__ASSIGNED TASK__
Report how many lines in the records carry the string "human", and give no further text.

•••••

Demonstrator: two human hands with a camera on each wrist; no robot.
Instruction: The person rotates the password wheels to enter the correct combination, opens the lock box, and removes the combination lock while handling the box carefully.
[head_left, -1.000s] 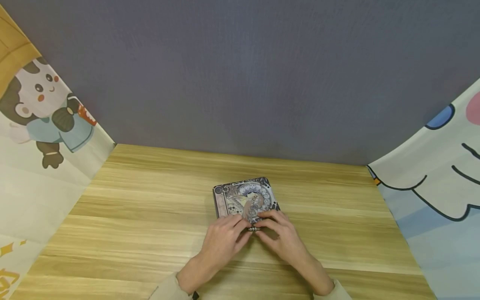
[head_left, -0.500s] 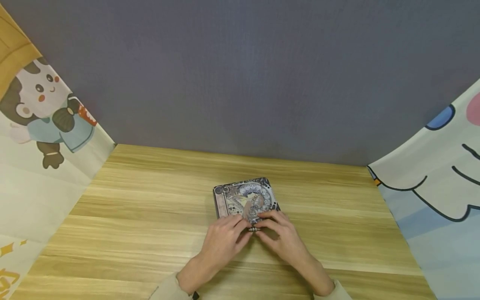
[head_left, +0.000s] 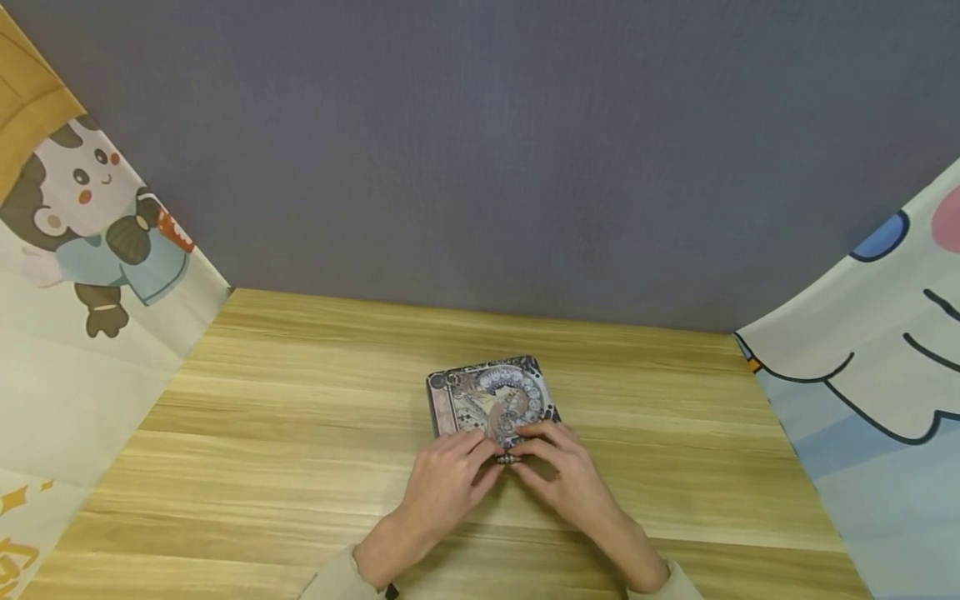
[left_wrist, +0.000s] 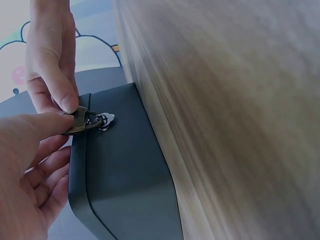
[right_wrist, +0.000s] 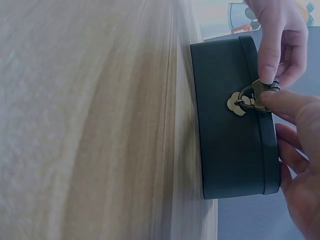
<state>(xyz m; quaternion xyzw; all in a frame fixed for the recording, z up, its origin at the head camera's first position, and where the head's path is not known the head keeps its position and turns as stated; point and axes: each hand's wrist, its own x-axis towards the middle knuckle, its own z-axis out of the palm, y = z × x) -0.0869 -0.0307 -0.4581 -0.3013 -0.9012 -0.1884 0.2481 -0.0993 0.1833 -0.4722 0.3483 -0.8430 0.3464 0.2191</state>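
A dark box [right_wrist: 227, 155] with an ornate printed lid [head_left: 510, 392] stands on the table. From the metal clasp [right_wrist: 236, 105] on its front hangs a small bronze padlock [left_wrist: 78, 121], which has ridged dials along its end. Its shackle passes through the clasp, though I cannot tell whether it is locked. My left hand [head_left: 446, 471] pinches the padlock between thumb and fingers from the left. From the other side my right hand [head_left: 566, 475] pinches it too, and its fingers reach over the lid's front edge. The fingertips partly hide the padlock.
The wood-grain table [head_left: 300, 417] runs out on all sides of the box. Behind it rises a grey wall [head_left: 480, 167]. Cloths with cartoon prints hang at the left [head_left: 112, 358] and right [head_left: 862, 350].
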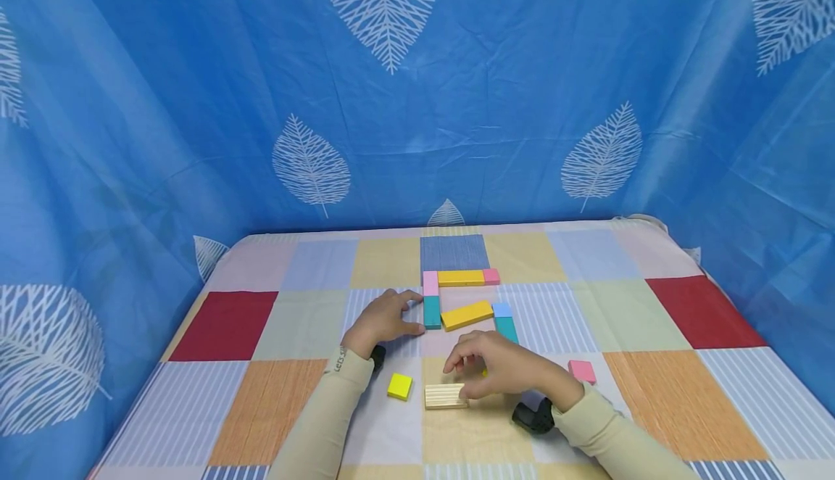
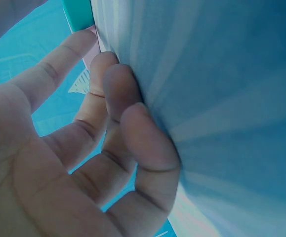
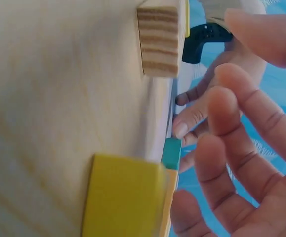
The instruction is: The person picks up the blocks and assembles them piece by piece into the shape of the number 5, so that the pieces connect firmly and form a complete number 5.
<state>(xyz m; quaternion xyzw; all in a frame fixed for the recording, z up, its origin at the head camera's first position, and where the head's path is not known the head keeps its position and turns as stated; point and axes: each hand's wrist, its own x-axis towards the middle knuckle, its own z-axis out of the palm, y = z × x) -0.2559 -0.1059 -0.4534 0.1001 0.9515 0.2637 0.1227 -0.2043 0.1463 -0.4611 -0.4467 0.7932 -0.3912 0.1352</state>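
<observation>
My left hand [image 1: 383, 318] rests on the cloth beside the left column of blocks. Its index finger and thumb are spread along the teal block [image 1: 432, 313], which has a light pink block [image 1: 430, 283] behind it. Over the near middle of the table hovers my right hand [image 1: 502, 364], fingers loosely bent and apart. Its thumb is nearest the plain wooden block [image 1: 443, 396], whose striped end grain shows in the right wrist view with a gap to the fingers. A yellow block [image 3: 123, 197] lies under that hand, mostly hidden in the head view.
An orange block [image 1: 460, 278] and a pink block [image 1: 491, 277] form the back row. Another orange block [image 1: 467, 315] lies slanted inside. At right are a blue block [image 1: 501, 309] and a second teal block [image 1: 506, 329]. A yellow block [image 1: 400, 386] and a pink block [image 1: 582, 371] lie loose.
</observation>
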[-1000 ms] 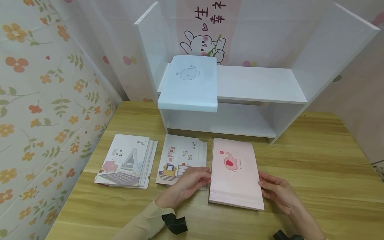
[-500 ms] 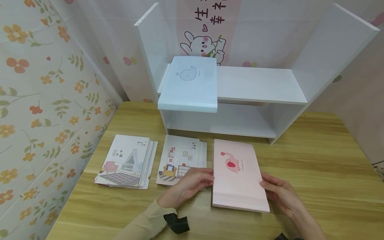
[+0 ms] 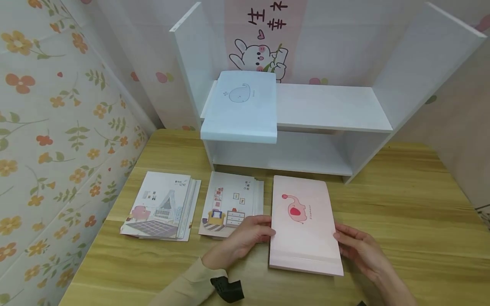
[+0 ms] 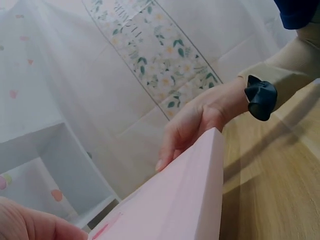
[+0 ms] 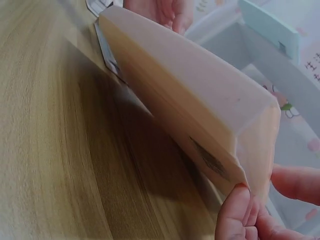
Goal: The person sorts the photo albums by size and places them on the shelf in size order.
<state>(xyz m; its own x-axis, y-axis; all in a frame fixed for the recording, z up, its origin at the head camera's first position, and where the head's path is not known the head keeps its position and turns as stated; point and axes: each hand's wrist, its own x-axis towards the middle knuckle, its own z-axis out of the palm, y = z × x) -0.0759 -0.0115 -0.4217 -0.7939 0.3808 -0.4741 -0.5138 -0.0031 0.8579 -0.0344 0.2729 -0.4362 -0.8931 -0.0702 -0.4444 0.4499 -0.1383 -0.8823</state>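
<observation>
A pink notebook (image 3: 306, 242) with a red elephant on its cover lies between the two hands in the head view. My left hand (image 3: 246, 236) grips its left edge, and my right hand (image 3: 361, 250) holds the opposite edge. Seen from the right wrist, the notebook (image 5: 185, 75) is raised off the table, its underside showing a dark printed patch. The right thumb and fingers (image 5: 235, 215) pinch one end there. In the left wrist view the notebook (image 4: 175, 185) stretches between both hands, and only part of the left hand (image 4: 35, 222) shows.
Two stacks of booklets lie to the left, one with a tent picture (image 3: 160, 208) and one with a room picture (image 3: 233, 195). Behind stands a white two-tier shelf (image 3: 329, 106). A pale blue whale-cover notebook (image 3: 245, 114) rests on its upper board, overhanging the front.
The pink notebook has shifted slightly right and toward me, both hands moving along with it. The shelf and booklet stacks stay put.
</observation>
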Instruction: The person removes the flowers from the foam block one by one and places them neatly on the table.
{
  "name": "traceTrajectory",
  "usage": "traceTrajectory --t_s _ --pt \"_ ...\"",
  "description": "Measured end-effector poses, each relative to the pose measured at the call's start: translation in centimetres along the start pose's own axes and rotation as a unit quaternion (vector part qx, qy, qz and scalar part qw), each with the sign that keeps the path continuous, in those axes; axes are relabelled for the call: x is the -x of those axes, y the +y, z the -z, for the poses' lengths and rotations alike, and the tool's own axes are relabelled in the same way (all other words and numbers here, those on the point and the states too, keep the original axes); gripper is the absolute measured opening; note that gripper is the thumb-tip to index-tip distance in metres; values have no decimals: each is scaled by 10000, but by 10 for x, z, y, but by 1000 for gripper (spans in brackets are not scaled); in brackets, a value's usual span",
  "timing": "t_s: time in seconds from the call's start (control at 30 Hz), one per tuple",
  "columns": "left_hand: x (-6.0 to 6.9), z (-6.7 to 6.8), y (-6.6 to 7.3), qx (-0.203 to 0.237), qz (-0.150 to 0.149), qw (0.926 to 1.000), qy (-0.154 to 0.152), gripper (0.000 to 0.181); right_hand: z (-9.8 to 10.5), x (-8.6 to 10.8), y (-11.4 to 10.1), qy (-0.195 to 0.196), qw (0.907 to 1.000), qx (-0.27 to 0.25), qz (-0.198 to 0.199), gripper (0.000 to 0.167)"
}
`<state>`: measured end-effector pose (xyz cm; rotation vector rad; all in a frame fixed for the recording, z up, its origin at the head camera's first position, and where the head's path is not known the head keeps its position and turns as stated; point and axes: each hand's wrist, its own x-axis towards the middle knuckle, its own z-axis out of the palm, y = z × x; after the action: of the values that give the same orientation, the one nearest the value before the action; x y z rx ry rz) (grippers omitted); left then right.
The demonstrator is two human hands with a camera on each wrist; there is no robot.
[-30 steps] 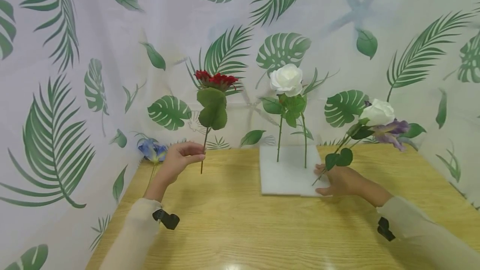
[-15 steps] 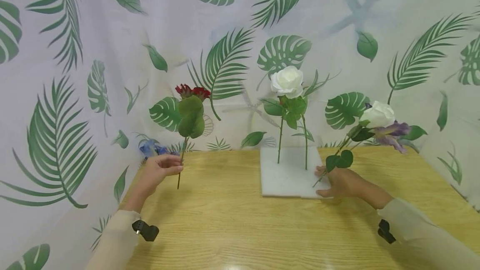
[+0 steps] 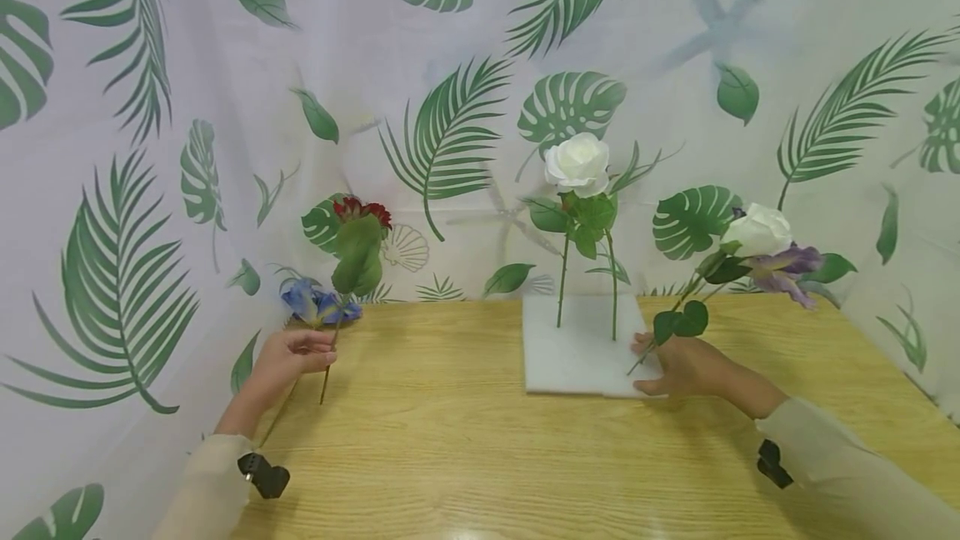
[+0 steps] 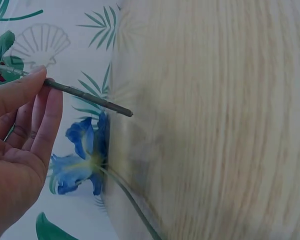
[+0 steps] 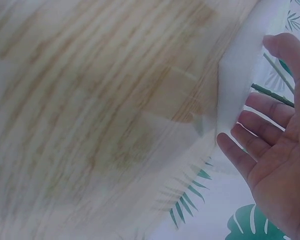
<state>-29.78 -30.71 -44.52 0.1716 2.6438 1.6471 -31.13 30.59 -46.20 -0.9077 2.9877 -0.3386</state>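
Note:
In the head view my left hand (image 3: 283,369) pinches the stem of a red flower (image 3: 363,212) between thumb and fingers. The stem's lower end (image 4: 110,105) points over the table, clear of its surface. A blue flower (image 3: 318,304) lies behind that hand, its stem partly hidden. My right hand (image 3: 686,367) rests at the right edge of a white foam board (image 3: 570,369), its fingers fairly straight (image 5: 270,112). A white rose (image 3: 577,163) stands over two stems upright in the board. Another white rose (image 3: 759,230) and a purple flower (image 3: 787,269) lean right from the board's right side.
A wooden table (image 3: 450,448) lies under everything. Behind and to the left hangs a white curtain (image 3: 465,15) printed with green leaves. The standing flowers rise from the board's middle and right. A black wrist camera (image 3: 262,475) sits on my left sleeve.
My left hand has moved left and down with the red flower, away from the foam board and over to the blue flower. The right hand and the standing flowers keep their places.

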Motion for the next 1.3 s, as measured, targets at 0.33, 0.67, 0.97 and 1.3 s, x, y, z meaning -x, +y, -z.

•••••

__PROBLEM SOLUTION__
2